Copy each line below as written, but skip the pictures.

AVAILABLE DATA:
-=-=-
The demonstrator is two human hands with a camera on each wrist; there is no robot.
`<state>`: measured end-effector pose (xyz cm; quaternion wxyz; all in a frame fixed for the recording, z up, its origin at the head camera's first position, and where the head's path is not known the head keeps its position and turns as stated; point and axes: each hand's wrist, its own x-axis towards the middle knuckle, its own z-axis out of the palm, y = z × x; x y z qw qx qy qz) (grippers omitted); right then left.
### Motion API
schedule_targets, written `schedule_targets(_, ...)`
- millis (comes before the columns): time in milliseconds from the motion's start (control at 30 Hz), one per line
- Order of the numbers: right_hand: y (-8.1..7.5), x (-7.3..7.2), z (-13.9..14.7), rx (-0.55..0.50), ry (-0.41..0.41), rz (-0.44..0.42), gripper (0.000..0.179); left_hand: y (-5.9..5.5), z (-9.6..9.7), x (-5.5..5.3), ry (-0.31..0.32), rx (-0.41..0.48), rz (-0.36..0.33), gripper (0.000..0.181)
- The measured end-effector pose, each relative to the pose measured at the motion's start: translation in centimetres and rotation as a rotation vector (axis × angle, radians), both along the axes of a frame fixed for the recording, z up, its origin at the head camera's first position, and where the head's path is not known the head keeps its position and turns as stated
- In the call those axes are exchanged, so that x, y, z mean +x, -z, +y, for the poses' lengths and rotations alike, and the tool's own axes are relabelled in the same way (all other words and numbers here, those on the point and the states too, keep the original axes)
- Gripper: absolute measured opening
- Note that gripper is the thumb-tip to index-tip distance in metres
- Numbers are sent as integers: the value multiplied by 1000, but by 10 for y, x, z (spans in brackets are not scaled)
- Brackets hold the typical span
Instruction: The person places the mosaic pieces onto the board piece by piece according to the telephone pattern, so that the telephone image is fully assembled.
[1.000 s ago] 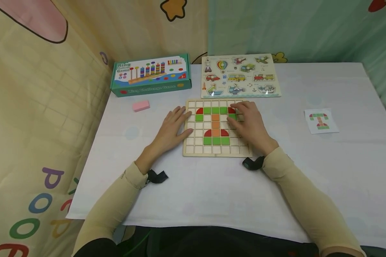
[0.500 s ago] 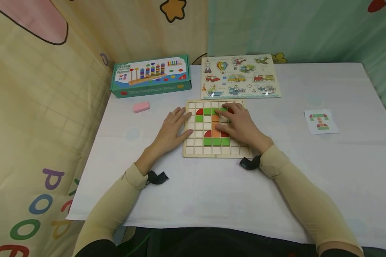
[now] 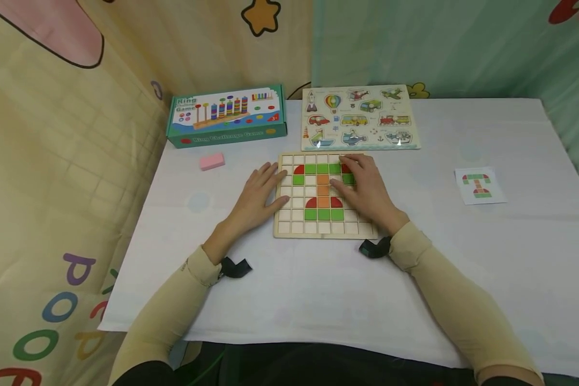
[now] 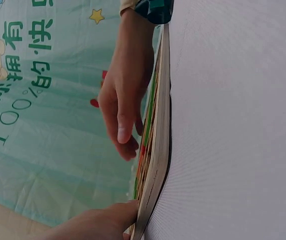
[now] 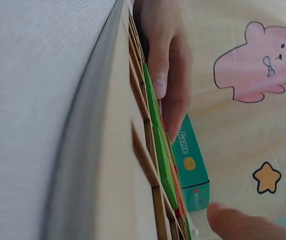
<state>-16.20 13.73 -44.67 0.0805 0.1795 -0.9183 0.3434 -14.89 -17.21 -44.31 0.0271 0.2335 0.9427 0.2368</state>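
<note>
A wooden grid board (image 3: 289, 235) lies on the white table with coloured tiles in some of its squares. Green tiles (image 3: 324, 215), a column of orange tiles (image 3: 323, 191) and rounded red tiles (image 3: 311, 203) form a pattern. My left hand (image 3: 255, 194) rests at the board's left edge, fingers spread and fairly straight. Over the upper right part is my right hand (image 3: 369, 190), its fingers loosely bent and partly covering a red tile (image 3: 345, 169). The left wrist view shows the right hand (image 4: 125, 85) just above the tiles, with nothing visible between thumb and fingers.
A paper card (image 3: 480, 186) printed with a similar pattern lies at the right. Behind the board are a green ring game box (image 3: 227, 139) and a vehicle picture puzzle (image 3: 362, 128). A pink block (image 3: 212, 161) sits at the left. Printed curtains (image 3: 429, 48) surround the table.
My right hand moved left over the orange column, then shifted back a little to the right and away from me. The left hand stays in place. The visible tile pattern looks the same.
</note>
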Motion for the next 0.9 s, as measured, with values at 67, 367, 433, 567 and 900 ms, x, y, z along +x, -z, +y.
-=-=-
ANSWER TO THE PROBLEM:
The demonstrator is two human hands with a camera on each wrist; there is no robot.
`<state>`: measured end-effector pose (xyz cm; quaternion wxyz; all in a frame fixed for the recording, z up, its origin at the head camera's first position, and where the head's path is not known the head keeps its position and turns as stated; point and axes: each hand's wrist, its own x-axis towards the middle knuckle, its own z-axis out of the palm, y = z × x; x y z qw qx qy qz) (grippers omitted); right then left.
### Motion API
schedule_targets, written `schedule_targets(_, ...)`
- millis (comes before the columns): time in milliseconds from the motion's start (control at 30 Hz), one per line
- Order of the numbers: right_hand: y (-8.1..7.5), x (-7.3..7.2), z (-13.9..14.7), rx (-0.55..0.50), ry (-0.41..0.41), rz (-0.44..0.42), gripper (0.000..0.179); left_hand: y (-5.9..5.5), z (-9.6..9.7), x (-5.5..5.3), ry (-0.31..0.32), rx (-0.41..0.48), rz (-0.36..0.33), gripper (0.000..0.181)
- The measured end-effector pose, each relative to the pose measured at the motion's start: translation in centimetres and rotation as a rotation vector (axis × angle, radians), both along the axes of a frame fixed for the recording, z up, its origin at the head camera's first position, and where the head's path is not known the head keeps its position and turns as stated
- In the call those axes are exchanged, so that x, y, z mean +x, -z, +y, for the poses' lengths and rotations alike, and the tool's own axes are relabelled in the same way (all other words and numbers here, those on the point and the states too, keep the original axes)
- Gripper: absolute measured opening
- Note that gripper is the thumb-tip to index-tip distance in metres
- Numbers are sent as integers: the value multiplied by 1000, but by 10 for y, x, z (spans in brackets are not scaled)
- Brackets hold the typical span
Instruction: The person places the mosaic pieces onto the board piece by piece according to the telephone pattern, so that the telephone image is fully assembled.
[1.000 s ago] 
[0.500 s ago] 
[now] 
[now] 
[now] 
<state>-16.20 13.73 -44.67 0.0805 0.1795 -0.9183 0.3434 -14.89 -17.21 -44.31 0.0271 0.2335 0.9427 0.2368</state>
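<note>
A wooden grid board (image 3: 289, 235) lies on the white table with coloured tiles in some of its squares. Green tiles (image 3: 324, 215), a column of orange tiles (image 3: 323, 191) and rounded red tiles (image 3: 311, 203) form a pattern. My left hand (image 3: 255, 194) rests at the board's left edge, fingers spread and fairly straight. Over the upper right part is my right hand (image 3: 369, 190), its fingers loosely bent and partly covering a red tile (image 3: 345, 169). The left wrist view shows the right hand (image 4: 125, 85) just above the tiles, with nothing visible between thumb and fingers.
A paper card (image 3: 480, 186) printed with a similar pattern lies at the right. Behind the board are a green ring game box (image 3: 227, 139) and a vehicle picture puzzle (image 3: 362, 128). A pink block (image 3: 212, 161) sits at the left. Printed curtains (image 3: 429, 48) surround the table.
My right hand moved left over the orange column, then shifted back a little to the right and away from me. The left hand stays in place. The visible tile pattern looks the same.
</note>
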Motion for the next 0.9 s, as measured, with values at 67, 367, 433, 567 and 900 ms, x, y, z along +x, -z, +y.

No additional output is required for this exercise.